Uma espécie de messianismo carnal, sensual, é outra das características de Avatar. Mas não entrarei em detalhes sobre isto para não me estender por demais, pois nesta matéria é inconveniente fornecer pormenores, para não excitar a imaginação de ninguém. É pelas imagens que labora o inimigo do gênero humano e não serei eu a dar-lhe uma mãozinha para fazer alguma alma cair. Já me bastam os meus próprios pecados e a consciência de com eles ter ofendido tanto a Deus.

É burlesco que em Avatar a criatura superadora do homem (ética, física e “espiritualmente”) se assemelhe a personagens que a iconografia consagrou como demônios íncubos ou súcubos, com dente de vampiro, orelhas que mais parecem chifres, corpos perfeitos e atléticos (ou alguém viu por aí um Na’vi obeso ou com defeitos físicos?) e rabos compridos. Perdida a Graça, da qual os sacramentos ministrados pela Igreja são veículo, não resta ao homem senão desumanizar-se, e nisto foi muito preciso Cameron: escolheu uma imagem adequada, deformada, com a luciferina diferença de que a pintou como algo superior a nós. E vale também dizer que a morte da "Graça" nos remete à idéia de um mundo que se fechou por completo ao influxo da ação divina, mundo no qual as criaturas racionais, para ser plenas, simplesmente não precisam de Deus.

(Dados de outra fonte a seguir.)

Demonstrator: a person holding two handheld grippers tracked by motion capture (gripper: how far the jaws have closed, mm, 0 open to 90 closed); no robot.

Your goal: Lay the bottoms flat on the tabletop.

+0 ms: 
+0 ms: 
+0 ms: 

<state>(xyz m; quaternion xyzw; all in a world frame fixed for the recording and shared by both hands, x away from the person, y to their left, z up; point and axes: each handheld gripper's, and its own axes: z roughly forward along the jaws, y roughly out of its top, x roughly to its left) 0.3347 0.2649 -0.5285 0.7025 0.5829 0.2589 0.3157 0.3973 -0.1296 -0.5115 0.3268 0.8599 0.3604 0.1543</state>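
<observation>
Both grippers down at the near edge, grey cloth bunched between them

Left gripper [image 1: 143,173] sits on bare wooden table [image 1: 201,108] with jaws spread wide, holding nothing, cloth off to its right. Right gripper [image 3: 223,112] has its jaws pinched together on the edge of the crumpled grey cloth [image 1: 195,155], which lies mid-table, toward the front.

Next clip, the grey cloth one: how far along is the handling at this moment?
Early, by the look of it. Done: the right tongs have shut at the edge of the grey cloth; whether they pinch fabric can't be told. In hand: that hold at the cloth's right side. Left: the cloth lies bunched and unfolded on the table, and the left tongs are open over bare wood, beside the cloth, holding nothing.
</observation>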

Indico efusivamente a leitura do instigante artigo do Stat Veritas — um site que presta um inestimável serviço a todos os católicos que ainda se preocupam com a situação aterradora da Igreja, que além do “aggiornamento” doutrinal pós-Vaticano II permite a seus órgãos oficiosos protagonizar novidades cada vez mais surpreendentes. A mais recente é esta, veiculada em todo o mundo durante o carnaval:

O L’Osservatore Romano acaba de eleger os 10 melhores álbuns de música pop de todos os tempos, entre os quais está Thriller de Michael Jackson, The dark side of the moon, do Pink Floyd, e Supernatural, do guitarrista Carlos Santana. São, de acordo com o jornal do Vaticano, discos dignos de ser levados para uma ilha deserta!

Certamente não para a Ilha dos Bem-Aventurados da República de Platão. Quem sabe sejam dignos de ser levados à Pandora do filme Avatar... Ou ao Tártaro.